Output the listing below verbatim, but drop the images.

● Material provided
━━━━━━━━━━━━━━━━

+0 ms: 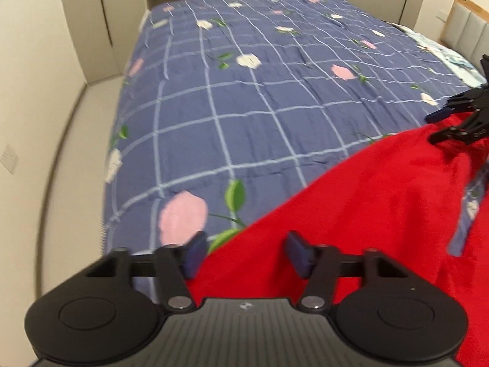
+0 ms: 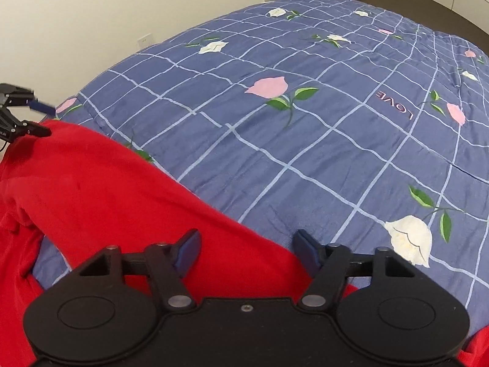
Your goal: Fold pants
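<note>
Red pants (image 1: 382,202) lie on a blue checked floral quilt (image 1: 244,91). My left gripper (image 1: 244,253) is open, its jaws wide apart over one edge of the red cloth, nothing between them. My right gripper (image 2: 247,250) is open too, just above another edge of the pants (image 2: 107,189). Each gripper shows in the other's view: the right one (image 1: 440,125) at the far right over the pants' far corner, the left one (image 2: 45,119) at the far left, both with fingers apart. A gap of quilt shows between two parts of the pants.
The quilt (image 2: 305,122) covers a wide bed. A beige wall (image 1: 30,91) and ledge run along the bed's left side. Cupboards (image 1: 122,0) stand behind. A padded headboard (image 1: 470,27) and a pale pillow (image 1: 452,58) are at the right.
</note>
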`<state>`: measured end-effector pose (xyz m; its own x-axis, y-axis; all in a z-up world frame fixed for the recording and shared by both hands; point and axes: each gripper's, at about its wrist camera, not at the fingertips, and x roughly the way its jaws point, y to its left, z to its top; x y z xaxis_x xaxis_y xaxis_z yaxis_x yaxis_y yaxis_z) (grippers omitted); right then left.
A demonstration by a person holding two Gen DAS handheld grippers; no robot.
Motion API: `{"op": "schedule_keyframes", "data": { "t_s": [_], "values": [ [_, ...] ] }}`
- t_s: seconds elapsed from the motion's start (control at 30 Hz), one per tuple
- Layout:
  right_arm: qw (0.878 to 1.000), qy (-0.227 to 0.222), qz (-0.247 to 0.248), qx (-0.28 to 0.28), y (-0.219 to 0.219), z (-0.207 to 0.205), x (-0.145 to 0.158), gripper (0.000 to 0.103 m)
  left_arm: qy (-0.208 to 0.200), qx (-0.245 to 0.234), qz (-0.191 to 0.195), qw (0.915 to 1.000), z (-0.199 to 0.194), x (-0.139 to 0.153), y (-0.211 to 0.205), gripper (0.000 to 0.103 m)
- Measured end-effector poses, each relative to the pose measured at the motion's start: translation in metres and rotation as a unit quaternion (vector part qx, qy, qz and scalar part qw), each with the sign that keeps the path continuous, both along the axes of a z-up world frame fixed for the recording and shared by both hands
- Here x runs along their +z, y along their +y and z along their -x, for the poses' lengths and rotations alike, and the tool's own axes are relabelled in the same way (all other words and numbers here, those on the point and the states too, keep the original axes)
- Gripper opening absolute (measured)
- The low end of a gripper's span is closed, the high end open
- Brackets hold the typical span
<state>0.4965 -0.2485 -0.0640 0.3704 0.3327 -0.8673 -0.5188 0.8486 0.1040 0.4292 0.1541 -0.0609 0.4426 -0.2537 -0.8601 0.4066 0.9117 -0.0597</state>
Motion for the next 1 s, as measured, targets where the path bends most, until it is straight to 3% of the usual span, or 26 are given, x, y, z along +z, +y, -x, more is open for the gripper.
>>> {"op": "schedule_keyframes", "data": {
  "t_s": [0.03, 0.07, 0.13, 0.17, 0.23, 0.5, 0.73, 1.0],
  "values": [
    [1.000, 0.002, -0.001, -0.001, 0.000, 0.001, 0.000, 0.050, 0.005, 0.000, 0.001, 1.0000, 0.000, 0.000, -0.001, 0.050],
    [1.000, 0.003, -0.002, -0.002, 0.000, 0.002, 0.000, 0.046, 0.009, 0.002, 0.001, 1.0000, 0.000, 0.000, -0.003, 0.038],
    [1.000, 0.008, -0.007, -0.004, 0.000, 0.004, 0.001, 0.017, 0.026, 0.012, 0.002, 0.9996, -0.001, -0.001, -0.006, 0.017],
    [1.000, 0.010, -0.006, -0.006, 0.000, 0.004, 0.000, 0.009, 0.027, 0.019, 0.002, 0.9995, 0.000, -0.001, -0.008, 0.008],
    [1.000, 0.001, 0.004, -0.010, 0.003, 0.009, 0.003, 0.001, 0.022, 0.021, -0.003, 0.9995, 0.004, 0.004, -0.014, 0.003],
    [0.996, -0.085, 0.001, -0.018, 0.002, 0.054, 0.058, 0.000, -0.073, 0.031, -0.011, 0.9968, 0.057, 0.060, -0.025, 0.002],
    [0.987, -0.160, 0.000, -0.013, -0.005, 0.133, 0.107, 0.000, -0.133, 0.038, -0.006, 0.9904, 0.130, 0.101, -0.033, 0.002],
    [0.982, -0.186, -0.001, -0.023, -0.018, 0.237, 0.111, 0.000, -0.170, 0.035, 0.017, 0.9847, 0.227, 0.107, -0.043, 0.002]
  ]
}}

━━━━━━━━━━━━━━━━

● Written answer
+0 ms: 
+0 ms: 
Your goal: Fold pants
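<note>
Red pants (image 1: 382,202) lie on a blue checked floral quilt (image 1: 244,91). My left gripper (image 1: 244,253) is open, its jaws wide apart over one edge of the red cloth, nothing between them. My right gripper (image 2: 247,250) is open too, just above another edge of the pants (image 2: 107,189). Each gripper shows in the other's view: the right one (image 1: 440,125) at the far right over the pants' far corner, the left one (image 2: 45,119) at the far left, both with fingers apart. A gap of quilt shows between two parts of the pants.
The quilt (image 2: 305,122) covers a wide bed. A beige wall (image 1: 30,91) and ledge run along the bed's left side. Cupboards (image 1: 122,0) stand behind. A padded headboard (image 1: 470,27) and a pale pillow (image 1: 452,58) are at the right.
</note>
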`<state>`: measured end-effector pose (xyz m; its own x-axis, y-axis; all in a z-up world frame fixed for the recording and shared by both hands; point and axes: each gripper's, at about its wrist camera, not at the fingertips, and x roughly the way its jaws point, y to its left, z to its top; x y z xaxis_x xaxis_y xaxis_z yaxis_x yaxis_y yaxis_z) (grippers omitted); right then left.
A demonstration by a person holding two Gen DAS handheld grippers; no robot.
Motion API: `{"op": "schedule_keyframes", "data": { "t_s": [_], "values": [ [_, ...] ] }}`
- t_s: seconds elapsed from the motion's start (control at 30 Hz), one per tuple
- Layout:
  right_arm: qw (0.878 to 1.000), qy (-0.227 to 0.222), qz (-0.247 to 0.248), qx (-0.28 to 0.28), y (-0.219 to 0.219), z (-0.207 to 0.205), x (-0.145 to 0.158), gripper (0.000 to 0.103 m)
  left_arm: qy (-0.208 to 0.200), qx (-0.245 to 0.234), qz (-0.191 to 0.195), qw (0.915 to 1.000), z (-0.199 to 0.194), x (-0.139 to 0.153), y (-0.211 to 0.205), gripper (0.000 to 0.103 m)
- Measured end-effector poses, each relative to the pose measured at the motion's start: translation in metres and rotation as a unit quaternion (vector part qx, qy, qz and scalar part qw), each with the sign that keeps the path continuous, both along the axes of a z-up world frame fixed for the recording and shared by both hands
- Here x runs along their +z, y along their +y and z along their -x, for the poses' lengths and rotations alike, and the tool's own axes are relabelled in the same way (all other words and numbers here, those on the point and the states too, keep the original axes)
- Gripper opening absolute (measured)
- The low end of a gripper's span is closed, the high end open
- Brackets hold the typical span
<state>0.4965 -0.2485 -0.0640 0.3704 0.3327 -0.8673 -0.5188 0.8486 0.1040 0.4292 0.1541 -0.0609 0.4426 -0.2537 -0.8601 0.4066 0.9117 -0.0597</state>
Motion for the next 1 s, as measured, targets where the path bends most, until it is straight to 3% of the usual span, or 26 are given, x, y, z along +z, +y, -x, more is open for the gripper.
>>> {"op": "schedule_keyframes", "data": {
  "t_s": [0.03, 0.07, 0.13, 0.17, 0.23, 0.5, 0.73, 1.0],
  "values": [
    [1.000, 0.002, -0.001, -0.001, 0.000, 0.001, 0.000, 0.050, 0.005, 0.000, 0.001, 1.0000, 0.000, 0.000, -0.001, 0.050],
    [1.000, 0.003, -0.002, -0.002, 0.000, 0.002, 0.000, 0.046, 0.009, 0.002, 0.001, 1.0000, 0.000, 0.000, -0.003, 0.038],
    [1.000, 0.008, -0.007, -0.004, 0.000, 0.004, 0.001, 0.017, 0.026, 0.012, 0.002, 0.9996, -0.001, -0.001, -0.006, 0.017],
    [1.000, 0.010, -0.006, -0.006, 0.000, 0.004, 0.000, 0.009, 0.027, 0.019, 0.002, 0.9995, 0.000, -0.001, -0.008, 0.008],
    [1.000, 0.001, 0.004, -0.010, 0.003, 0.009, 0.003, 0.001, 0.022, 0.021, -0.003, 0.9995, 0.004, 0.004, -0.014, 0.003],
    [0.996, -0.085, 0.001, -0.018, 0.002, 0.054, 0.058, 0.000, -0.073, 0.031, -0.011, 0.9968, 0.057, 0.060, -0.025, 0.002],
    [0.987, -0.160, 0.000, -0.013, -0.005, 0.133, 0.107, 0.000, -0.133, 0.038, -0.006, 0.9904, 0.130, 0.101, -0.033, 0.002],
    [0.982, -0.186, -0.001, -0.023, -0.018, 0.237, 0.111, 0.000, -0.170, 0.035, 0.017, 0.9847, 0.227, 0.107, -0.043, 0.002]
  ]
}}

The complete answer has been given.